For two years Barroca has been following Brar’s development at the Ludhiana Basketball Academy, steadily assessing the power forward’s impressive passing sense and rebounding skills. To top that though, is his fearlessness at shooting from distance – a feat that often ends in success. “Most big players like to get close to the rim before they go for the shot. Palpreet though is quite good at shooting from far. He also has a nice jump shot,” Barroca mentions.
His fitness level, however, wasn’t much help to the Doda village resident of Sri Muktsar Sahib district of Punjab. In fact, at the NBA-organised national talent search earlier in the year, Barroca remembers watching anxiously as Brar took to the court. “He had the potential, but he wasn’t in good shape,” he recalls.
On the final stage of the national trials in Noida though, Barroca saw the first glimmer of what Brar was capable of. Pitted against a massive 7-foot-1, yet skinny and frail teenager Aashaya Zerna, Brar displayed a game that Barroca describes as ‘gentlemanly and innovative.’ “If you have someone defending against you who is that skinny, you can easily power through. But Palpreet gave him space, and started working around him instead,” he says. “All he needed was some grooming.”
The training began soon after, as Brar was flown down to Kerala for a stern 45-day program that was designed to boost his physical conditioning. “The first day of training itself had him report at 5:30 in the morning,” Barroca says. Brar’s agility, flexibility, speed and general fitness levels were tested and treated. So much so that while his initial physical assessment readings came up to 5.5 out of 10, the youngster scored an impressive 8.6 once the program ended.
Brar was introduced to the sport when he was 16 by his father. After a year, he was part of the national team at the U18 FIBA Asian Championship, where he first displayed his shooting prowess by recording an impressive 21 points per game – a record for an Indian player at the event.

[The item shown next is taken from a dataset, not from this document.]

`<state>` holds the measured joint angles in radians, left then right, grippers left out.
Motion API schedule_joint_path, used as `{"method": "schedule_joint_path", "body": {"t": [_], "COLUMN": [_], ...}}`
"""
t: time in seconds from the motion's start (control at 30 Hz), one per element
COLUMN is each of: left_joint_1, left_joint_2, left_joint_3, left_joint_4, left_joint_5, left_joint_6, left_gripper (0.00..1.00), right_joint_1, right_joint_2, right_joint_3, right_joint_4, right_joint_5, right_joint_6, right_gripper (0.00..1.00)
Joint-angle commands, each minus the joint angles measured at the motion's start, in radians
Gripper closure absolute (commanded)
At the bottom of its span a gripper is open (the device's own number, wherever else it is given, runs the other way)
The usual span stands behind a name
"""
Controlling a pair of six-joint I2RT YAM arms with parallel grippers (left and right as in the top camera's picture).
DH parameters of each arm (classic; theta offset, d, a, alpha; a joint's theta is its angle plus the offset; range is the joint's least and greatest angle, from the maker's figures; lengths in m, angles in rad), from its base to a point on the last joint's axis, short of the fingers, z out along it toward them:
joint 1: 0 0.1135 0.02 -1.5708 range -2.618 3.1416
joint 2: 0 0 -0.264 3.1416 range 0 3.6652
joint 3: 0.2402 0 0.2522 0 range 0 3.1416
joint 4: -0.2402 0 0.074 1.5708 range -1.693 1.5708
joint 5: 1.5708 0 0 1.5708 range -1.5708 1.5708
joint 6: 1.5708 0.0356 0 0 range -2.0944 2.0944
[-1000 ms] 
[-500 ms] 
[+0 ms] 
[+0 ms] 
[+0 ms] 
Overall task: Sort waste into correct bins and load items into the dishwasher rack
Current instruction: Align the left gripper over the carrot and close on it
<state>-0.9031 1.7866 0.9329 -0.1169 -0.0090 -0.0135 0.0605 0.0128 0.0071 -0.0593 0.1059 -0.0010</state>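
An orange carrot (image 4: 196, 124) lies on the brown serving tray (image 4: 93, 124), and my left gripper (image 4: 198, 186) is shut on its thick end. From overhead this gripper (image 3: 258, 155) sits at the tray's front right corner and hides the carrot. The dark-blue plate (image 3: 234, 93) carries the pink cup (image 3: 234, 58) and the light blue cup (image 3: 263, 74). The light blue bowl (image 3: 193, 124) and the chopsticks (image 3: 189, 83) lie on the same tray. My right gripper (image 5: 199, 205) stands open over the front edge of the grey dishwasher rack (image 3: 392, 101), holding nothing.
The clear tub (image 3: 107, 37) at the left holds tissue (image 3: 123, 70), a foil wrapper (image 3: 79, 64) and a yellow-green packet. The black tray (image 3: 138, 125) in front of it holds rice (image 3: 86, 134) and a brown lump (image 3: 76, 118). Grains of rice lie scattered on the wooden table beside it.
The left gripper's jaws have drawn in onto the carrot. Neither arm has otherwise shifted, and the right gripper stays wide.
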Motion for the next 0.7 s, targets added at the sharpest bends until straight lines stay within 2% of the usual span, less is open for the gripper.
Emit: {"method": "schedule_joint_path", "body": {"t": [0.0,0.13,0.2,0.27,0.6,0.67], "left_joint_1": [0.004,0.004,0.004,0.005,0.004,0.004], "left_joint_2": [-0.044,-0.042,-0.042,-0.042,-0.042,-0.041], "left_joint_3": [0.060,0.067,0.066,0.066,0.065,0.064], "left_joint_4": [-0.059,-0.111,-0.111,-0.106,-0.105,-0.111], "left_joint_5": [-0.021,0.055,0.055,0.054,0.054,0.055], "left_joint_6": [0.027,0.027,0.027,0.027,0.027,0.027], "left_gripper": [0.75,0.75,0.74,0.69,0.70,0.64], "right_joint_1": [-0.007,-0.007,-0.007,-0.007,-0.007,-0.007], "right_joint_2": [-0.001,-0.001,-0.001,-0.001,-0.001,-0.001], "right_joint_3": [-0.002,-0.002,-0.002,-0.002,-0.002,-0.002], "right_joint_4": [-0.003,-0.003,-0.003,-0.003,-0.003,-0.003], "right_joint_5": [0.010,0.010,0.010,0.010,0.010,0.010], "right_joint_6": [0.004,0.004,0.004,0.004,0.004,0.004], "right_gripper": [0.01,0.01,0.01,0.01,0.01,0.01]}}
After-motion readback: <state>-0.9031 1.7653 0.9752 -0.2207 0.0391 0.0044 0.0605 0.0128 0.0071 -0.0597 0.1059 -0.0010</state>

His shooting skills have created waves among scouts in the US along with improved physique though has also made an impression. Now that he has made it to the draft stages, Brar will continue to train under coach Ross Burn at the New York Athletic Club in Manhattan. “His body has changed because he’s worked for it. At the same time, his skill has been recognised by the teams there. So he has a good chance at the October draft,” Barroca concludes.